La situation économique demeure satisfaisante malgré une hausse des prix un peu forte : 6,9 % pour 1972. La situation sociale est, dans l'ensemble, plutôt calme, et la politique contractuelle, bien qu'elle soit poursuivie sans enthousiasme par le nouveau Premier ministre, a porté ses fruits : l'année 1972 s'achève sur la conclusion d'accords de salaires à l'EGF, à la SNCF, à la RATP.

Campagne

Précédée de six mois de bombardements intensifs à la radio et à la télévision, la campagne proprement dite se résume en deux mois de mitraillage incessant. L'opinion harcelée, bousculée, suppliée, menacée, regarde avec étonnement le personnel politique s'abandonner à la surenchère, à la hargne, voire à la calomnie. Au centre du débat, un document : le programme commun de la gauche, arme essentielle de l'opposition, cible principale de la majorité.

Ce programme prévoit notamment un développement hardi et rapide du niveau et des conditions de vie, un effort considérable d'équipement, de logement, d'aménagement, un allégement de la fiscalité pour les moins favorisés, la nationalisation immédiate de treize groupes industriels, des réformes – sociales, régionales, économiques, scolaires – audacieuses et promptes. Combien tout cela coûtera-t-il ? L'économie française ne va-t-elle pas s'effondrer, la récession et l'inflation succéder à l'expansion ? Tel est le premier débat qui, en fait, ne cessera pas jusqu'au scrutin sans que les controverses passionnées entre les leaders des deux camps éclairent vraiment le grand public.

La majorité s'efforce, outre ses réquisitoires contre le coût du programme commun, d'attaquer l'adversaire sur ses points faibles, là où des divergences évidentes subsistent entre les associés de gauche. Ainsi la politique européenne, étrangère et de défense du programme, qui porte les traces des contradictions de la coalition, est-elle âprement critiquée. Quant aux larges transformations que l'opposition propose d'apporter aux institutions, elles sont également clouées au pilori. Le programme commun, disent les gaullistes et leurs associés, entraînerait la ruine de la France, le retour au régime des partis, la fin de la politique d'indépendance nationale, l'abandon de la souveraineté entre les mains des Européens – ou alors la dislocation de la Communauté. Il s'agit au contraire, réplique l'opposition, de revenir à la démocratie, d'assurer une prospérité plus équitablement répartie, de mieux garantir l'autorité et la sécurité du pays.

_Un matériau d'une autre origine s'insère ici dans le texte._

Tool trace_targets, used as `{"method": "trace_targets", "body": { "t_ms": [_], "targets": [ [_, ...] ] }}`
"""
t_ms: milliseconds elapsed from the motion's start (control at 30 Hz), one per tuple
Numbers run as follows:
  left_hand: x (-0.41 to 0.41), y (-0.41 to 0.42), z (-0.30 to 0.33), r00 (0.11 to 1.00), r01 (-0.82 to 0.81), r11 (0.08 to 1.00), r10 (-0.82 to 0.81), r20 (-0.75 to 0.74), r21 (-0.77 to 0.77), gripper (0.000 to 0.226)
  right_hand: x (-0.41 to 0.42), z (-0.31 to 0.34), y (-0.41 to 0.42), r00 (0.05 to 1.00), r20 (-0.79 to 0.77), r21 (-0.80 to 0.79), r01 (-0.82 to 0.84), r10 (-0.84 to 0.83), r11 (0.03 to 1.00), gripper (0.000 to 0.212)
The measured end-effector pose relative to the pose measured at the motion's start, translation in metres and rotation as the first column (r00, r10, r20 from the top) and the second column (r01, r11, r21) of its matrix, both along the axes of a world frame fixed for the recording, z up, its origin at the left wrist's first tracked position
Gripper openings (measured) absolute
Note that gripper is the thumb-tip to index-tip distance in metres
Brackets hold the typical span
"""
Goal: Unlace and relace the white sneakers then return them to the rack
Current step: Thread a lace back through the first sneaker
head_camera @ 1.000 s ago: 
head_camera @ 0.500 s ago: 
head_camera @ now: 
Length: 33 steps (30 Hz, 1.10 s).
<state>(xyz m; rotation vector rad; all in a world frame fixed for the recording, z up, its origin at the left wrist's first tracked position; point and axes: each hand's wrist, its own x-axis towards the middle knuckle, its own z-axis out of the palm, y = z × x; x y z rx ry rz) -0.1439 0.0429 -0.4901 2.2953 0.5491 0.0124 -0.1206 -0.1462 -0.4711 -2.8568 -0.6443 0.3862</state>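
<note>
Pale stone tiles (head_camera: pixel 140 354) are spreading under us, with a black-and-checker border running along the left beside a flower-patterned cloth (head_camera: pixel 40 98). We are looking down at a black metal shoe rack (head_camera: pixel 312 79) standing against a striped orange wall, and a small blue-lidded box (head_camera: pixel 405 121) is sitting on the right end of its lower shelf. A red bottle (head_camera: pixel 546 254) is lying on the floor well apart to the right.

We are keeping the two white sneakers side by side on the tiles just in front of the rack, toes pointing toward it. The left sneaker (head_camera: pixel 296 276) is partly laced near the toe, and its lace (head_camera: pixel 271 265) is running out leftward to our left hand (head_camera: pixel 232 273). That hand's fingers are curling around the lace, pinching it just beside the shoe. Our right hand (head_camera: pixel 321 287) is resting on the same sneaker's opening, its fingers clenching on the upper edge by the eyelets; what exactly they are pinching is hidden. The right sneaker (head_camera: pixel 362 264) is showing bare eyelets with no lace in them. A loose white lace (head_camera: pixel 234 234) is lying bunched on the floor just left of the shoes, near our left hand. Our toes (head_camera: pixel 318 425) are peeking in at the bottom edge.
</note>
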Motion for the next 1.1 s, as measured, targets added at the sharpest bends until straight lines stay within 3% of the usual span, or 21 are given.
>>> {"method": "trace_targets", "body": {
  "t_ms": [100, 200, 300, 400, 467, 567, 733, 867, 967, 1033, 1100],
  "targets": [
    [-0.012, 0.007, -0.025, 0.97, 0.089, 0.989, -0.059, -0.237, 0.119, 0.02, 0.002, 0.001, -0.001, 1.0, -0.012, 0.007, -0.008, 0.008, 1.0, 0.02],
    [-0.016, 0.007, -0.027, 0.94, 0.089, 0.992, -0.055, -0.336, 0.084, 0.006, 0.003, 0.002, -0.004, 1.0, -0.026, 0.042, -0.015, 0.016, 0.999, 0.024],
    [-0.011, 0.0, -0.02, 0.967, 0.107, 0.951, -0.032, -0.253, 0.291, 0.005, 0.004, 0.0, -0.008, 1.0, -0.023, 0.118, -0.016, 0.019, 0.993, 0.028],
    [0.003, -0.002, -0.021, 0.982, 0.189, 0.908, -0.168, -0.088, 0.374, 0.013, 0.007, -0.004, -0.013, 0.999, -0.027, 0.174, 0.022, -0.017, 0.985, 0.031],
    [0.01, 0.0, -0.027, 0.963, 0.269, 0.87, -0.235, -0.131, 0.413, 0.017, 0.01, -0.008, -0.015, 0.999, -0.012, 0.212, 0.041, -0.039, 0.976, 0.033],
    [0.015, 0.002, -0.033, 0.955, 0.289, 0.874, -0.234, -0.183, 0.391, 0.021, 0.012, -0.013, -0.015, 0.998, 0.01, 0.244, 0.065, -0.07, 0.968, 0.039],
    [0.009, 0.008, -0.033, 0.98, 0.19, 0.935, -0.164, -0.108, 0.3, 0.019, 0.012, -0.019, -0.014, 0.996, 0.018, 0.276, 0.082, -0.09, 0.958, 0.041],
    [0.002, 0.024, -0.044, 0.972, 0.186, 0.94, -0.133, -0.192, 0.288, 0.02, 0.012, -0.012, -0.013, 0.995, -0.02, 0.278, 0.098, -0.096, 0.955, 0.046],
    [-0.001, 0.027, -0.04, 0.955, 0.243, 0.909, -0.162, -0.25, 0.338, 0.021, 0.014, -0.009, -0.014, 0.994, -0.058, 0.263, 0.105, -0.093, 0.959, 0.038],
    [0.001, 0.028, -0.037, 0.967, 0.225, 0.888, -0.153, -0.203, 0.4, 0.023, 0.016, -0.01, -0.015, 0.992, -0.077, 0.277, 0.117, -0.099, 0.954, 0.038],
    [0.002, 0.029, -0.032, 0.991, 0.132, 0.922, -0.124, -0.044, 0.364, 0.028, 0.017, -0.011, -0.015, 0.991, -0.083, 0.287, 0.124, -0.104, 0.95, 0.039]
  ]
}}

À ce dialogue de sourds, à ces deux monologues plutôt, s'ajoutent plusieurs querelles sur des points précis. La plus tendue et la plus sérieuse est celle dite du billet de retour ou, en termes savants, de l'alternance au pouvoir : pour la majorité, violemment anticommuniste, il ne fait pas de doute que le nouveau Front populaire installé aux leviers de commande ferait tout, y compris truquer ou supprimer les élections libres, pour le garder ; et que la détermination des communistes conduirait bientôt à une République populaire dont ils seraient les seuls maîtres. Les démentis, les explications parfois embarrassées, les plaidoyers de la gauche n'ébranlent guère les procureurs de la majorité, qui marquent là des points incontestables.

On se demande aussi, de part et d'autre, ce que ferait G. Pompidou en cas de victoire de la gauche : élu et chef de la majorité en place, pourrait-il appeler F. Mitterrand ou G. Marchais et présider les conseils, ratifier les décisions d'un gouvernement socialo-communiste ? Tandis que F. Mitterrand ironise, assurant que la gauche garderait G. Pompidou pourvu qu'il joue le jeu, le Premier ministre puis le président de la République lui-même donnent à entendre fort clairement qu'ils feraient appel du verdict du pays devant le suffrage universel par la dissolution de la nouvelle Assemblée ou, éventuellement, en provoquant une élection présidentielle. Répétant qu'il défendra quoi qu'il advienne les institutions de la Ve République, le chef de l'État ne s'engage pas moins, et à fond, dans la campagne. Il s'exprime ainsi dans une conférence de presse le 9 janvier 1973, puis à la télévision le 8 février, quatre jours avant l'ouverture officielle des hostilités, enfin le 10 mars, à la veille du second tour, interventions dont le principe est sévèrement critiqué par l'opposition.